Produksi industri manufaktur besar dan sedang tumbuh 4,36 persen pada triwulan II-2018. Adapun pertumbuhan secara tahunan produksi industri manufaktur mikro dan kecil pada periode triwulan II-2018 sebesar 4,93 persen.
Terlepas dari tren positif di beberapa sektor, berbagai kendala atau harapan pelaku industri di sejumlah sektor industri juga mesti dicermati. Hal yang dimaksud antara lain menyangkut pembiayaan dan biaya energi -terutama gas industri- yang diharapkan kompetitif. Dengan biaya energi yang kompetitif, maka produk industri dalam negeri kian berdaya saing.

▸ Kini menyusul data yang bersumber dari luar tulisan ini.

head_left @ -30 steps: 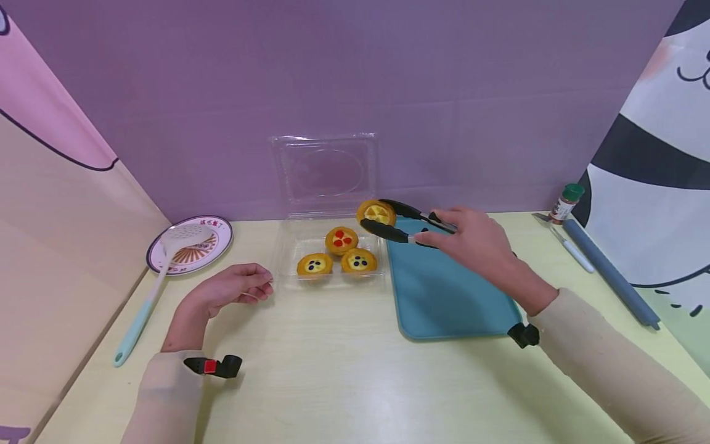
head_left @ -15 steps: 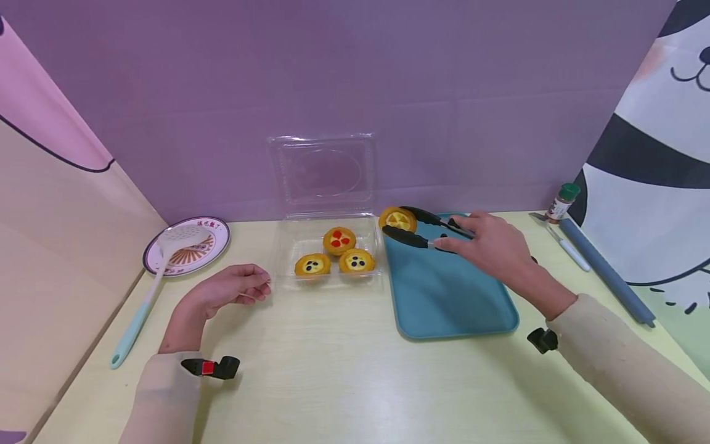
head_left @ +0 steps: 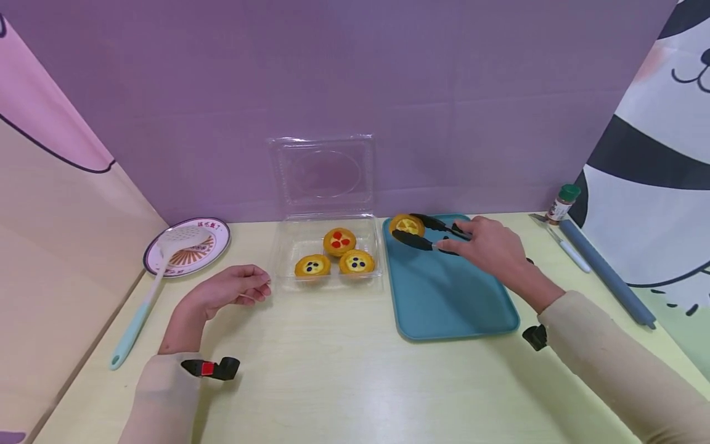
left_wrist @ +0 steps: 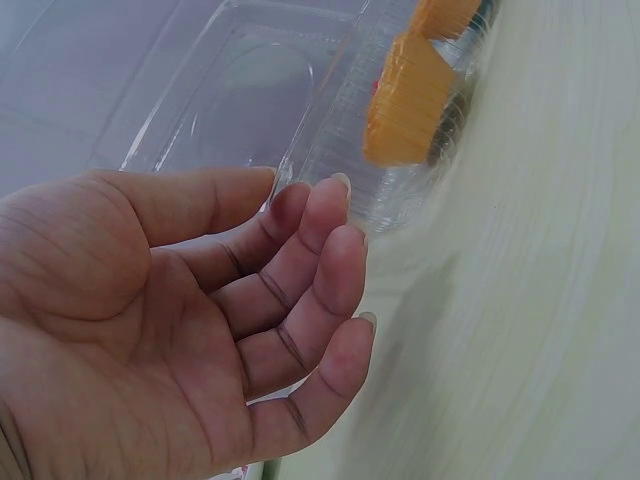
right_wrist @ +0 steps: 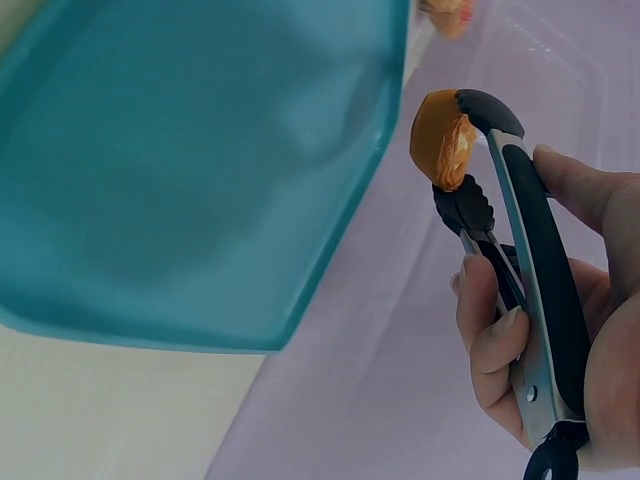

Penetrasi produk jadi impor juga menjadi perhatian tersendiri bagi kalangan industri di berbagai sektor. Ada pendapat, dalam jangka pendek, harus ada ikhtiar agar produk-produk industri dalam negeri mampu mengisi pasar dalam negeri secara optimal. Penegakan aturan mengenai Standar Nasional Indonesia atau investigasi sebelum pengapalan produk jadi impor, merupakan salah satu contoh isu terkait hal ini.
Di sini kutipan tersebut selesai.